Goal of the exercise
Among the records below, find the lines with the word "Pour" and copy them.

Input data
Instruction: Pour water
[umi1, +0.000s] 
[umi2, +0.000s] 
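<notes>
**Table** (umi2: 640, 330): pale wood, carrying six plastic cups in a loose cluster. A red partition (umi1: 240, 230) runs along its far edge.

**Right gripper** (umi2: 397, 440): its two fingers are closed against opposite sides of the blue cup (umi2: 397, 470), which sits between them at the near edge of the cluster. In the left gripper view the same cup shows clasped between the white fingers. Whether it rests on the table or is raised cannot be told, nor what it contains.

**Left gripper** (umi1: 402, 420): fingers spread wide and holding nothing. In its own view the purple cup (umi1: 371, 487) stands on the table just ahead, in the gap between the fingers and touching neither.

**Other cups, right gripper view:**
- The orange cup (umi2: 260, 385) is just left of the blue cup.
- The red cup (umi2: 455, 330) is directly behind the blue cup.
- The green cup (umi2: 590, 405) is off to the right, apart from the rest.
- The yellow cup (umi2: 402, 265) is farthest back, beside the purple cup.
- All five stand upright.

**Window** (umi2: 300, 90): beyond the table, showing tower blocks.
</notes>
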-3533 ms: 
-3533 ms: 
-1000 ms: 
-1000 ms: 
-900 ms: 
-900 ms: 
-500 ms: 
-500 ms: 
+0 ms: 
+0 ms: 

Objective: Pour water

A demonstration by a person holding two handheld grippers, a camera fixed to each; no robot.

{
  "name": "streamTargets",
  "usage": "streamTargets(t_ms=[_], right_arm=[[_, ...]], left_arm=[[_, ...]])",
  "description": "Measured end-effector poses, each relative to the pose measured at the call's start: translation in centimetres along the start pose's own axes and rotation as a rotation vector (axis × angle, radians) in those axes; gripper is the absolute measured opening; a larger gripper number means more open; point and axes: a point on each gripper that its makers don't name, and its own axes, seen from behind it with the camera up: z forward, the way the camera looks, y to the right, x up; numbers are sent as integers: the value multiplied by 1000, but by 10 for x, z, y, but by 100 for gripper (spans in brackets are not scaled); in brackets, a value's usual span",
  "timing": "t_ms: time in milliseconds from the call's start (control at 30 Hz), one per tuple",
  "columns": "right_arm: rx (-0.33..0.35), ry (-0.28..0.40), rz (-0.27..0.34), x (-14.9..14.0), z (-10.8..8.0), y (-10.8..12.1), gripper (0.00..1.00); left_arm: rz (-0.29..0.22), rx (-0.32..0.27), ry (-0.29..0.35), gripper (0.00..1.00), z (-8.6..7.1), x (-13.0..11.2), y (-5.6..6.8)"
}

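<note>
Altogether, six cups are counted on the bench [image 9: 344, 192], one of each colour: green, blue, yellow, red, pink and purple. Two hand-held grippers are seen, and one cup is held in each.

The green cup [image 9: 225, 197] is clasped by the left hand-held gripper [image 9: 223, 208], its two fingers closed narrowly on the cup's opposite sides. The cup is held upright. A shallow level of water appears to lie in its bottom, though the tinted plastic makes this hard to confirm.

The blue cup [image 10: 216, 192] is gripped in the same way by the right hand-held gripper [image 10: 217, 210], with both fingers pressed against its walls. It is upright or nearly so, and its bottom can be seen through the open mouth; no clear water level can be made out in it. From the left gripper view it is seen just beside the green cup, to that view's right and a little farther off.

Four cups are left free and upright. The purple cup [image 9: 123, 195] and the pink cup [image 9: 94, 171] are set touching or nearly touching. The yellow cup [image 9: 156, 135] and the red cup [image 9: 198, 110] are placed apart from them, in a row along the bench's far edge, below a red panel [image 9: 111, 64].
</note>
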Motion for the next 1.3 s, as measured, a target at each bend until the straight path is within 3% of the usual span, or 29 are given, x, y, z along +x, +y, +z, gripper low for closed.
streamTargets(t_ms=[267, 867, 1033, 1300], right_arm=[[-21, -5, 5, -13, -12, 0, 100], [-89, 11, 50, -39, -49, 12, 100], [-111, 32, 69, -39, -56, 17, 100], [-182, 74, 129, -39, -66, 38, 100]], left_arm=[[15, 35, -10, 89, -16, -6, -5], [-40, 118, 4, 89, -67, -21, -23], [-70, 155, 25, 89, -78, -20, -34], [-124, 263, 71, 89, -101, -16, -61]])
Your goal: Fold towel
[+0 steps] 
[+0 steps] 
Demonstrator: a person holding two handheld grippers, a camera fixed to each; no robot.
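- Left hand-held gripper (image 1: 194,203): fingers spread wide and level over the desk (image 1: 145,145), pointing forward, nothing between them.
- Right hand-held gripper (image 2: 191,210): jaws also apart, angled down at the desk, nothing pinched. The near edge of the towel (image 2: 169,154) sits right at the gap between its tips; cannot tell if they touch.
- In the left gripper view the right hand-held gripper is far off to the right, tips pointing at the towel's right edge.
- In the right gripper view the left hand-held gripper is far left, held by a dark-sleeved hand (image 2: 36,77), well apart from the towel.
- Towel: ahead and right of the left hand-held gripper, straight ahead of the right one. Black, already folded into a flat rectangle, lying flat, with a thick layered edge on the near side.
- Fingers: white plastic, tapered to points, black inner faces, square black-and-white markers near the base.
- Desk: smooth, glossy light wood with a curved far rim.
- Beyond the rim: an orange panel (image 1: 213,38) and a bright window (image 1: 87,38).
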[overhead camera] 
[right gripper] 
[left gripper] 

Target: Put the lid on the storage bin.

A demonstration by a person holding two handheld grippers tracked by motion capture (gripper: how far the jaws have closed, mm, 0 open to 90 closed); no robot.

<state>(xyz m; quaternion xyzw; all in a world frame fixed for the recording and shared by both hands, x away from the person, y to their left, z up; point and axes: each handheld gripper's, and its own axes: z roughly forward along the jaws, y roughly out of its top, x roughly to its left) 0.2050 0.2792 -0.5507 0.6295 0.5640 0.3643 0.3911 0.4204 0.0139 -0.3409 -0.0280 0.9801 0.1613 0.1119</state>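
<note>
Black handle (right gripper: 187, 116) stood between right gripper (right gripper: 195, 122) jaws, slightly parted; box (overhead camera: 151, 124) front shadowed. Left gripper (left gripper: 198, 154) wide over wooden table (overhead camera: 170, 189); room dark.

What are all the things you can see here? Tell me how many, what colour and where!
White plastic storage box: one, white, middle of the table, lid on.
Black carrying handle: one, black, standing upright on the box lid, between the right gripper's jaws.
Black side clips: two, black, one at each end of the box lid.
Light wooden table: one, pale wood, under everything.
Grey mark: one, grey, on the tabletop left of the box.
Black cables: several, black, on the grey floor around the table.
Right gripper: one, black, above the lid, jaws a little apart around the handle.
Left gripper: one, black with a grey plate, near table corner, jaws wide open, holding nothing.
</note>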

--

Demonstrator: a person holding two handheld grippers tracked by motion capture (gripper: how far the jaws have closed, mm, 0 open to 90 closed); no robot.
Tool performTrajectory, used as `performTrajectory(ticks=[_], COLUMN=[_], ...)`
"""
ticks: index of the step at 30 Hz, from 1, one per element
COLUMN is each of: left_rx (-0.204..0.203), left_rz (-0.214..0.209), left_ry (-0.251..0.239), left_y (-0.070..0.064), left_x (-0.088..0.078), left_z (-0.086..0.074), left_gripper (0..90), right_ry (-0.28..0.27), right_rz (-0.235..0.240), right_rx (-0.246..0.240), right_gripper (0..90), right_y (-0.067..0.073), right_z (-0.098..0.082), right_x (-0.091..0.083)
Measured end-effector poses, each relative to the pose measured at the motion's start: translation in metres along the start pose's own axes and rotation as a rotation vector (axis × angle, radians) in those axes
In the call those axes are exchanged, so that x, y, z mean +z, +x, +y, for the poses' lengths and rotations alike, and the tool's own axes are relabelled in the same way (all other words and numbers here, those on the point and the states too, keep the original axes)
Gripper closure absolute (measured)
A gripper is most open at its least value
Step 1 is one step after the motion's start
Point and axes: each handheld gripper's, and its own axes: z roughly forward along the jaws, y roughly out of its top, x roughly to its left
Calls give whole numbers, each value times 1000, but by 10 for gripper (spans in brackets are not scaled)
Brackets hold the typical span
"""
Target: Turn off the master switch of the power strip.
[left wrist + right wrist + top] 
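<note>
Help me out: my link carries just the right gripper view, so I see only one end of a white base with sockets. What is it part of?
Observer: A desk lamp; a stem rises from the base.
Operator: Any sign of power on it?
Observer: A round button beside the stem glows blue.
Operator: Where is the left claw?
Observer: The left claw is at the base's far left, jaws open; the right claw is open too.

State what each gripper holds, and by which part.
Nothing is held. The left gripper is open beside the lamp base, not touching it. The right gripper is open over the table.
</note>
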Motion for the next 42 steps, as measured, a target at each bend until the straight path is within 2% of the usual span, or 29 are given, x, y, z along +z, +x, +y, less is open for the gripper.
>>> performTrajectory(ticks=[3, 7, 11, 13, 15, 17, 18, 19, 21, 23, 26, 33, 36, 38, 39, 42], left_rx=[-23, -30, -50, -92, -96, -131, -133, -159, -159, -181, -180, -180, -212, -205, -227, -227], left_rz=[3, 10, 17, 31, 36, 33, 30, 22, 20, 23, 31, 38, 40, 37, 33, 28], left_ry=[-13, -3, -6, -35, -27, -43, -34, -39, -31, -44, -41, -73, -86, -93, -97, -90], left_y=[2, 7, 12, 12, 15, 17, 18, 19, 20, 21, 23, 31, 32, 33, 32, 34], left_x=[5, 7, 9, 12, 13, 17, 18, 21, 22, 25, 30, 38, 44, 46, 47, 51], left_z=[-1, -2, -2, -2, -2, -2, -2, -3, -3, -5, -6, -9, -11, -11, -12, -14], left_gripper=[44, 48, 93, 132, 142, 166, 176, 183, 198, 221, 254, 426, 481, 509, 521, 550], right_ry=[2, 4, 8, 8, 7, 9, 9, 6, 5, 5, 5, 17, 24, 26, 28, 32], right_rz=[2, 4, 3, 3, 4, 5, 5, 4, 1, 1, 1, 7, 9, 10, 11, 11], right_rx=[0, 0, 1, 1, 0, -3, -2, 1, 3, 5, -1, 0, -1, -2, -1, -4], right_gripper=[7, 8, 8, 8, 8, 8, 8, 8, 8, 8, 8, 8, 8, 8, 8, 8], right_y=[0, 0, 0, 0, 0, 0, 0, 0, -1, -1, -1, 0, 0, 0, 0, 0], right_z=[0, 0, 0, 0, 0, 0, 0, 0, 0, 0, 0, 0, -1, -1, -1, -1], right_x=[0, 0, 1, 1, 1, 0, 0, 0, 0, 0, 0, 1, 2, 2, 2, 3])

Output for this task
Instruction: Pour water
Objective: Pour water

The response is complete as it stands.